> PROBLEM TO WORK ON
For the material below, return exactly the lines starting at the line containing "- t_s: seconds" and ending at the line containing "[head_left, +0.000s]", both ends included, and no others.

> DATA PROVIDED
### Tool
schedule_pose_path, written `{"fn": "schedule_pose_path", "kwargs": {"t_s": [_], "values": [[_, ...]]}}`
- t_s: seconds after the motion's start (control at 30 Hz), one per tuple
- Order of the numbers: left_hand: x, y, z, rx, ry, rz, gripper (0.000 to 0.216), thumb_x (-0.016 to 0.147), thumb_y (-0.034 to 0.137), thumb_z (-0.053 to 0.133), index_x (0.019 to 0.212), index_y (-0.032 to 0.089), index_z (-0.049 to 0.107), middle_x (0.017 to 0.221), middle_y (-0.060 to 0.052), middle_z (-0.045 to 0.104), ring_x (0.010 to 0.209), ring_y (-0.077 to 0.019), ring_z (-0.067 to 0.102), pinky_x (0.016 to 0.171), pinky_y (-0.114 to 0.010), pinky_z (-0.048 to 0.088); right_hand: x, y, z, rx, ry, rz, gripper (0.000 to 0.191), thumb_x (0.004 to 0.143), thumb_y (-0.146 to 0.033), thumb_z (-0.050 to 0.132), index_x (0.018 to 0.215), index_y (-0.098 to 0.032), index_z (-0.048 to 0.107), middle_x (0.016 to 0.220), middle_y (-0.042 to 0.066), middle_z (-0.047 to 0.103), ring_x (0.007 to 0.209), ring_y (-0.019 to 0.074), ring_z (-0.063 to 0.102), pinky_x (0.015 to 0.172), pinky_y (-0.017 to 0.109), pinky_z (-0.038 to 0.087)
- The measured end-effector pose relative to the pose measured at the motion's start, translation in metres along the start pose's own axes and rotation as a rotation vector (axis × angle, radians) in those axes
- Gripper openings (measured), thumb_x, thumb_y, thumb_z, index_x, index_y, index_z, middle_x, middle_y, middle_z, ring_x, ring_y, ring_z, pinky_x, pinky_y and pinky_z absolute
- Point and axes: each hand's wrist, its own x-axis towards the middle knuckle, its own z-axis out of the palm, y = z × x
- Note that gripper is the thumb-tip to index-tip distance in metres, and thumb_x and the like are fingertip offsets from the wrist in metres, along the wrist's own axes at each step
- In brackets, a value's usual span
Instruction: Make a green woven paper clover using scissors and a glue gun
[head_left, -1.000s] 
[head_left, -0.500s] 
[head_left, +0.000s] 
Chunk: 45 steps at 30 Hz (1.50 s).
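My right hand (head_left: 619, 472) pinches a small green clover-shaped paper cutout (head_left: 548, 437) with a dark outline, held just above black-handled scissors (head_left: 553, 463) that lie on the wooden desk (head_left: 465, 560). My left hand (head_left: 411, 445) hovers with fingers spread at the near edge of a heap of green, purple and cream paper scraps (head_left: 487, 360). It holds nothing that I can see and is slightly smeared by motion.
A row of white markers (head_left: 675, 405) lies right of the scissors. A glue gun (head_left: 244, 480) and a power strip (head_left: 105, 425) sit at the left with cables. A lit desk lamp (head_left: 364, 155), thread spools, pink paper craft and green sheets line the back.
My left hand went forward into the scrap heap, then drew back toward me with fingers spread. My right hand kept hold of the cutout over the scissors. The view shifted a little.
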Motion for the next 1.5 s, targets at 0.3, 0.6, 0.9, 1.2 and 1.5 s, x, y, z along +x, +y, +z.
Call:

> TASK RESPONSE
- t_s: seconds after the motion's start (control at 30 Hz), one per tuple
- Order of the numbers: left_hand: x, y, z, rx, ry, rz, gripper (0.000 to 0.216), thumb_x (-0.016 to 0.147), thumb_y (-0.034 to 0.137), thumb_z (-0.053 to 0.133), index_x (0.019 to 0.212), index_y (-0.032 to 0.089), index_z (-0.049 to 0.107), middle_x (0.017 to 0.221), middle_y (-0.060 to 0.052), middle_z (-0.045 to 0.104), ring_x (0.010 to 0.209), ring_y (-0.077 to 0.019), ring_z (-0.067 to 0.102), pinky_x (0.016 to 0.171), pinky_y (-0.114 to 0.010), pinky_z (-0.048 to 0.088); right_hand: x, y, z, rx, ry, rz, gripper (0.000 to 0.191), thumb_x (0.004 to 0.143), thumb_y (-0.146 to 0.033), thumb_z (-0.050 to 0.132), index_x (0.018 to 0.215), index_y (-0.098 to 0.032), index_z (-0.048 to 0.107), middle_x (0.016 to 0.220), middle_y (-0.042 to 0.066), middle_z (-0.047 to 0.103), ring_x (0.007 to 0.209), ring_y (-0.019 to 0.074), ring_z (-0.063 to 0.102), pinky_x (0.015 to 0.172), pinky_y (-0.017 to 0.109), pinky_z (-0.038 to 0.087)
- The measured end-effector pose relative to the pose measured at the motion's start, translation in metres along the start pose's own axes and rotation as a rotation vector (axis × angle, radians) in those axes
- Gripper openings (measured), thumb_x, thumb_y, thumb_z, index_x, index_y, index_z, middle_x, middle_y, middle_z, ring_x, ring_y, ring_z, pinky_x, pinky_y and pinky_z absolute
- Point and axes: each hand's wrist, its own x-axis towards the middle knuckle, its own z-axis out of the palm, y = z × x
- Note that gripper is the thumb-tip to index-tip distance in metres, and thumb_x and the like are fingertip offsets from the wrist in metres, along the wrist's own axes at each step
- In brackets, a value's usual span
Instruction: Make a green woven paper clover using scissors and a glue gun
[head_left, -1.000s] 
[head_left, -0.500s] 
[head_left, +0.000s] 

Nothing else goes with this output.